Go through the lines below and copy any that hold the string "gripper".
_ _ _
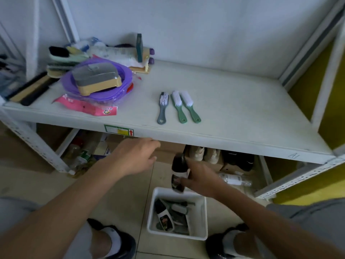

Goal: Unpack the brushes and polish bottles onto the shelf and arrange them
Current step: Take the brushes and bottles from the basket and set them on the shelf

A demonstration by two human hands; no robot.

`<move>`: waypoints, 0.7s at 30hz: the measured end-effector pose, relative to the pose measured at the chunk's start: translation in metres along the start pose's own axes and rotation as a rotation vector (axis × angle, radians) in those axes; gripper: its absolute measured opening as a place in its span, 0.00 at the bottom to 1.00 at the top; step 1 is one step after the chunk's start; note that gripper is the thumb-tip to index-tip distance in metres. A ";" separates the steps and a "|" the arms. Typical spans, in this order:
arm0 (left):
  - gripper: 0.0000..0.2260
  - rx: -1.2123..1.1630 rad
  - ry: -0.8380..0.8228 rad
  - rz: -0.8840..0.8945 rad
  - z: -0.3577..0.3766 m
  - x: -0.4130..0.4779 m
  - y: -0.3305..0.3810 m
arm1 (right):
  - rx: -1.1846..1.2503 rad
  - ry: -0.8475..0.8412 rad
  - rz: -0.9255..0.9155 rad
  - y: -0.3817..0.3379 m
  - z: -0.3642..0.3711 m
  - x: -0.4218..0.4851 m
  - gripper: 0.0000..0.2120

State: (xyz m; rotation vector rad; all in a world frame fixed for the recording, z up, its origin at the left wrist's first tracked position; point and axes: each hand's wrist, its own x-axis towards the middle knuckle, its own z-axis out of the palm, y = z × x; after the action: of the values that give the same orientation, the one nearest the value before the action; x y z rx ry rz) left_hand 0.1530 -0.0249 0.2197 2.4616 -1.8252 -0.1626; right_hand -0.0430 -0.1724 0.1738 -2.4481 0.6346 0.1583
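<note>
- My right hand grips a dark polish bottle round its lower body. The bottle is roughly upright, above the white bin and just below the shelf edge. I judge the shelf is its next stop.
- Three brushes lie side by side on the shelf with their handles toward me, which looks like the start of a row. The bottle would fit beside them.
- More bottles and brushes lie in the bin.
- My left hand reaches forward under the shelf lip with the arm extended. Its fingers are loosely curled and hold nothing.
</note>
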 end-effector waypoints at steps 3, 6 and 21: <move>0.13 -0.042 0.143 -0.077 -0.013 -0.004 0.000 | 0.068 0.142 -0.023 -0.025 -0.055 -0.005 0.12; 0.15 -0.107 0.269 -0.123 -0.024 -0.006 -0.002 | 0.176 0.280 -0.054 -0.044 -0.103 0.005 0.12; 0.23 -0.080 0.409 -0.066 -0.032 0.036 -0.019 | 0.288 0.566 0.067 -0.059 -0.192 0.222 0.08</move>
State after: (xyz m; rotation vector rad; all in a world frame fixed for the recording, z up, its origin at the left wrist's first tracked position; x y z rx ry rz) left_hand 0.1853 -0.0543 0.2476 2.2887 -1.5356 0.2434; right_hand 0.1734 -0.3318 0.3051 -2.1842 0.9050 -0.5809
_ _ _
◆ **Solved problem**:
`<move>`: waypoints, 0.7s at 30hz: the measured end-effector pose, relative to the pose measured at the chunk's start: translation in metres along the start pose's own axes and rotation as a rotation vector (axis × angle, radians) in those axes; gripper: its absolute measured opening as a place in its span, 0.00 at the bottom to 1.00 at the top; step 1 is one step after the chunk's start; note that gripper is the thumb-tip to index-tip distance in metres. A ";" separates the steps and a "|" the arms. Typical spans, in this order:
  - gripper: 0.0000..0.2260
  - gripper: 0.0000..0.2120

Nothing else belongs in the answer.